Figure 2. Fluorescence-activated cell sorter sorting of tomato-positive cells from healthy and injured kidneys in UUO and IRI model. (A–D) Representative FACS plots illustrating sorted cell populations (square boxes, number indicate cell fraction as percentage of total number of cells) in FoxD1-Cre;tdTomato mice in IRI (A) and UUO (B) models. (C,D) We confirmed upregulation in perivascular stromal cells in the IRI (C) and UUO (D) model of α-SMA and collagen-1α1 gene expression as determined by qRT-PCR on FACS sorted cells from FoxD1-tomato mice. CLK, contralateral (healthy) kidney. ^∗P < 0.05, ^∗∗P < 0.01. Data are represented as mean ± SEM. N = 3 (kidneys of three individual mice were used per injury model).

lncRNAs Are Differentially Expressed During Myofibroblast Formation

To identify lncRNAs that are involved in the myofibroblastic response of pericytes in fibrotic kidney disease, we profiled lncRNAs from FoxD1-derivative interstitial cells that were isolated from injured and contralateral control kidneys. This provides a FoxD1-derivative interstitial cell-specific lncRNA profile within the in vivo renal injury setting. Figures 3A–C illustrates a clear differential lncRNA profile in pericyte-derived cells in diseased kidneys compared to healthy kidneys. In UUO, we found 244 lncRNAs to be differentially expressed (>twofold, P < 0.05) in the FoxD1-derived perivascular cells. In IRI, this was 586 lncRNAs (>twofold, P < 0.05). Supplementary Tables 1 (IRI) and 2 (UUO) contain all differen-tially expressed lncRNAs and characteristics.

FIGURE 3

Figure 3. Differential lncRNA expression in IRI and UUO in pericytes and pericyte-derived myofibroblasts. (A) Volcano Plots are visualizing differential lncRNA expression between indicated conditions. The vertical lines correspond to 2.0-fold up and down, respectively, and the horizontal line represents a p-value of 0.05. So the red point in the plot represents the differentially expressed lncRNAs with statistical significance. (B) Hierarchical clustering shows a distinguishable lncRNA expression profiling among samples (N = 3 per condition). In UUO, we found 244 lncRNAs to be differentially expressed (>twofold, P < 0.05) in the FoxD1-derived perivascular cells. In IRI, we found 585 lncRNAs to be differentially expressed. (C) Classification of differentailly expressed lncRNAs. “sense_overlapping”: the lncRNA’s exon is overlapping a coding transcript exon on the same genomic strand; “intronic”: the lncRNA is overlapping the intron of a coding transcript on the same genomic strand; “natural antisense”: the lncRNA is transcribed from the antisense strand and overlapping with a coding transcript; “non-overlapping antisense”: the lncRNA is transcribed from the antisense strand without sharing overlapping exons; “bidirectional”: the lncRNA is oriented head to head to a coding transcript within 1000 bp; “intergenic”: there are no overlapping or bidirectional coding transcripts nearby the lncRNA (D,E) RT-qPCR on FACS sorted FoxD1-derivative interstitial cells indicated (a trend toward) increased Miat levels in IRI and UUO (D) and decreased Rian levels in IRI and UUO (E). ^∗P < 0.05, Data are represented as mean ± SEM. N = 3 [kidneys of three individual mice per injury model were FACS sorted followed by lncRNA profiling (A,C) and qPCR (D,E)].

Associated Gene Expression Profiling and Pathway Analysis

To further dissect the molecular mechanisms that associate with these lncRNA profiles, we simultaneously performed whole genome expression profiling on these sorted pericyte-derived cells, that also allowed for subsequent pathway analyses.
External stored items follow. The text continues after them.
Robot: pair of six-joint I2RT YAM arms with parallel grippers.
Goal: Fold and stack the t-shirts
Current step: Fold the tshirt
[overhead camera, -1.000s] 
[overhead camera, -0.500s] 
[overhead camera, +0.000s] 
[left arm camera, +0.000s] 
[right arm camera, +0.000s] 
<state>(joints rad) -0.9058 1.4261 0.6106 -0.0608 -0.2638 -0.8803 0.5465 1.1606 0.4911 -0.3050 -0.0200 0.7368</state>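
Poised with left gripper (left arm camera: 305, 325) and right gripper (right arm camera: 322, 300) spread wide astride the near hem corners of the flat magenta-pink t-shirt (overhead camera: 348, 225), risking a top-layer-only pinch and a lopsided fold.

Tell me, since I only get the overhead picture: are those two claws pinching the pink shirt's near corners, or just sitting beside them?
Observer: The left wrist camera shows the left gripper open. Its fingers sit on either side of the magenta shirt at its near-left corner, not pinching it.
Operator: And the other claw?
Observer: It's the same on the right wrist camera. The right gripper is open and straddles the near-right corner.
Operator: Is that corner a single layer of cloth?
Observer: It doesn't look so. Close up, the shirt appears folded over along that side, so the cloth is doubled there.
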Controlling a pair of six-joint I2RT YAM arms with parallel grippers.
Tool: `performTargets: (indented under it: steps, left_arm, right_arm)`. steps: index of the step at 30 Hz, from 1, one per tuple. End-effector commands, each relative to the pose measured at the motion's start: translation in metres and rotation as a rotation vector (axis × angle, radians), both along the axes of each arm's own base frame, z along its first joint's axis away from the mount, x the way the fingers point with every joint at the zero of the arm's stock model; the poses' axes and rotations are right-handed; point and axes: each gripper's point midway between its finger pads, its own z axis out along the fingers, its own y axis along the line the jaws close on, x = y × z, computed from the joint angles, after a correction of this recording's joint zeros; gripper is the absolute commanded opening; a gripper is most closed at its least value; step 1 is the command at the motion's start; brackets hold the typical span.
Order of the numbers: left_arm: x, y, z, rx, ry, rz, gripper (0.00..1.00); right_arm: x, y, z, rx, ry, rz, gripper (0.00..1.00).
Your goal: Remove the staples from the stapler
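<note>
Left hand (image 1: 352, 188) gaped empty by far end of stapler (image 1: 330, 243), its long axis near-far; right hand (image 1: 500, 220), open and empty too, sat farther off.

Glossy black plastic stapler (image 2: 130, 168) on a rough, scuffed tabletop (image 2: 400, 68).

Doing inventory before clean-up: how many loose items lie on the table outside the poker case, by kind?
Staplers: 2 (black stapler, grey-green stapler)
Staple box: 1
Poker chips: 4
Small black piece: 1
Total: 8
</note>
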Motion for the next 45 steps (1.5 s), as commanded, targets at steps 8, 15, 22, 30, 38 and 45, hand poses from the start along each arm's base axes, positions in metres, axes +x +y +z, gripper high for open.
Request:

Supplementary Figure 1 illustrates a clear differential mRNA profile in pericyte-derived cells in diseased kidneys compared to healthy kidneys. In UUO, we found 192 mRNAs to be differentially expressed (>twofold, P < 0.05) in the FoxD1-derived perivascular cells. In IRI, this was 389 mRNAs (>twofold, P < 0.05). Supplementary Tables 3 (IRI) and 4 (UUO) contain all differentially expressed mRNAs and characteristics. Of note, we also determined pairs of differentially expressed lncRNA and associated coding genes (distance <300 kb), knowing that lncRNAs are typically coexpressed with their neighboring gene (Cabili et al., 2011). These data are indicated in Supplementary Tables 5 (IRI) and 6 (UUO).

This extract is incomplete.